## Task
Check every line of the entries below for the word "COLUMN", and copy the ones that have it.

━━━━━ Records supplied ━━━━━

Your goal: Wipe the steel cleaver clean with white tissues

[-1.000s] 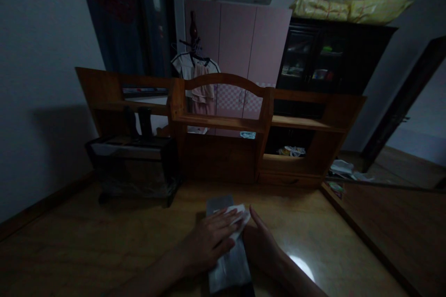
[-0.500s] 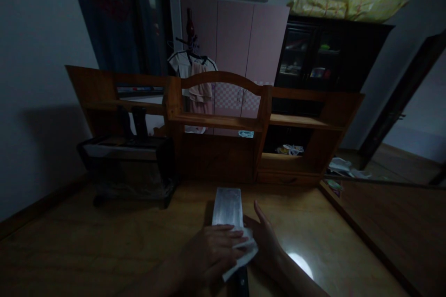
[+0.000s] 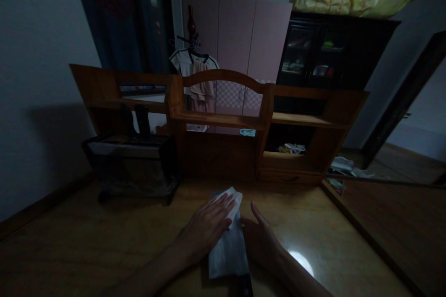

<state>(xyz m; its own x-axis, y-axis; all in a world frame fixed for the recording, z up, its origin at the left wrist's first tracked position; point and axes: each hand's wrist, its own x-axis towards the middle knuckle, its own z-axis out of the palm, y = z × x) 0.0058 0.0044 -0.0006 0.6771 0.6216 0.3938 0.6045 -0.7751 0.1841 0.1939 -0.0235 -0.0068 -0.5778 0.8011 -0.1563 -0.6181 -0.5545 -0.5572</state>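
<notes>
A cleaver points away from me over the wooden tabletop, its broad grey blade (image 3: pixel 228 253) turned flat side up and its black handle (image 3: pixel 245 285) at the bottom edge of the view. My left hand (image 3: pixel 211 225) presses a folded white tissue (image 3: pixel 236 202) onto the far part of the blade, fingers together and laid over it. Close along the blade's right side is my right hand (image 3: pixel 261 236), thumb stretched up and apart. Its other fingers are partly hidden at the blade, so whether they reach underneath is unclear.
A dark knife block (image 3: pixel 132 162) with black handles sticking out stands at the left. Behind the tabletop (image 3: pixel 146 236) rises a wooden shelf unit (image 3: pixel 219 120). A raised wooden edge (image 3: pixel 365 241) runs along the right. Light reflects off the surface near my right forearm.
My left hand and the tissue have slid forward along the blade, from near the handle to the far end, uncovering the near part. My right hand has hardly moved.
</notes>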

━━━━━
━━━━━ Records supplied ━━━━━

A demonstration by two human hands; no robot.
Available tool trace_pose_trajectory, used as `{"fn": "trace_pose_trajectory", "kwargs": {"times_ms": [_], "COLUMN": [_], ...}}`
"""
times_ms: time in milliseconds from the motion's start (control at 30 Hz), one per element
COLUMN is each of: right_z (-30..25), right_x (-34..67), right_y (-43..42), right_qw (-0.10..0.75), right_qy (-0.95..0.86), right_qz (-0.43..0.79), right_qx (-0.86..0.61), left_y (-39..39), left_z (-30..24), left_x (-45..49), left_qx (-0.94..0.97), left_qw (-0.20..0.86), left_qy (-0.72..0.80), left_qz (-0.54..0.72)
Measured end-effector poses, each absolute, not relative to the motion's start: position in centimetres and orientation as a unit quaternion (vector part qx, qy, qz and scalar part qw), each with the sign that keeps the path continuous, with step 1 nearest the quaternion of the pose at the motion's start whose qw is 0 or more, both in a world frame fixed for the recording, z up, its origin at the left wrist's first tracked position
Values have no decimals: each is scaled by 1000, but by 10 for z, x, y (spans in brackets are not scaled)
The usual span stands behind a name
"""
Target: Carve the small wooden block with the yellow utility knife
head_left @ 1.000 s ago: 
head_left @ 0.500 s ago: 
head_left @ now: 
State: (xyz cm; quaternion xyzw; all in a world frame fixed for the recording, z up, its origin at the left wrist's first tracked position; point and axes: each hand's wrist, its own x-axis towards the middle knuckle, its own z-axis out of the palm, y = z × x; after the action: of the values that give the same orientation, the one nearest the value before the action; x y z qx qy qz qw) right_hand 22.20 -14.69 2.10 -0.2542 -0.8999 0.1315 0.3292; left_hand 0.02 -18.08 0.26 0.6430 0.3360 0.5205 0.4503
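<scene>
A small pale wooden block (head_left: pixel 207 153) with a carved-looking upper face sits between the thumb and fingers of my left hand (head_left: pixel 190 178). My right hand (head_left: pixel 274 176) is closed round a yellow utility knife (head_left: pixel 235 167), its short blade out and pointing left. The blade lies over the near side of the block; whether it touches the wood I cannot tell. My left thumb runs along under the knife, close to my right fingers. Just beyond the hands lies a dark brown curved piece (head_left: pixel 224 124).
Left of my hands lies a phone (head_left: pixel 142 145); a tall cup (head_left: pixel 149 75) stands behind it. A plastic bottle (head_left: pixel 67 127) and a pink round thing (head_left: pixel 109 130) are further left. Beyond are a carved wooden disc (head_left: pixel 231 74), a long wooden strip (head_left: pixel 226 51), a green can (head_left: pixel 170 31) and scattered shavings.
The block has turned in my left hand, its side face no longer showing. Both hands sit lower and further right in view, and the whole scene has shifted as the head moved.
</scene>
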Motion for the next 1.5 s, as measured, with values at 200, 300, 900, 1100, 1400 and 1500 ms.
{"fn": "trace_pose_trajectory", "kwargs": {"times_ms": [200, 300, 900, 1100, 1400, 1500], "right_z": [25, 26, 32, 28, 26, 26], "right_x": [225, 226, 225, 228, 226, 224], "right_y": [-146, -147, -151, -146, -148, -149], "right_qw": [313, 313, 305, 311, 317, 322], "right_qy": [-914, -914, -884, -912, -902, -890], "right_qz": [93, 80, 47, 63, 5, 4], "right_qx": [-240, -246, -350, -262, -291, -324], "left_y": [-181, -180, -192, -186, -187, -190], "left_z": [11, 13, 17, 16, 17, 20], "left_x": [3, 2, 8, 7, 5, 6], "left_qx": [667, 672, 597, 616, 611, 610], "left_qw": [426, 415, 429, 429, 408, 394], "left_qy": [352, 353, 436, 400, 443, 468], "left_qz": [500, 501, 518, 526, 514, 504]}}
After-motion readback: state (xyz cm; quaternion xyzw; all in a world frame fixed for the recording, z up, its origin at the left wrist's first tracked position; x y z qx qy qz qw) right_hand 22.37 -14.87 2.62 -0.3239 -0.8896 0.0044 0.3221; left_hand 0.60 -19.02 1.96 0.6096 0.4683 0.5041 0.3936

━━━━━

## Written response
Available tool trace_pose_trajectory, used as `{"fn": "trace_pose_trajectory", "kwargs": {"times_ms": [_], "COLUMN": [_], ...}}`
COLUMN is each of: right_z (-30..25), right_x (-34..67), right_y (-43..42), right_qw (-0.10..0.75), right_qy (-0.95..0.86), right_qz (-0.43..0.79), right_qx (-0.86..0.61), left_y (-39..39), left_z (-30..24), left_x (-45..49), left_qx (-0.94..0.97), left_qw (-0.20..0.86), left_qy (-0.72..0.80), left_qz (-0.54..0.72)

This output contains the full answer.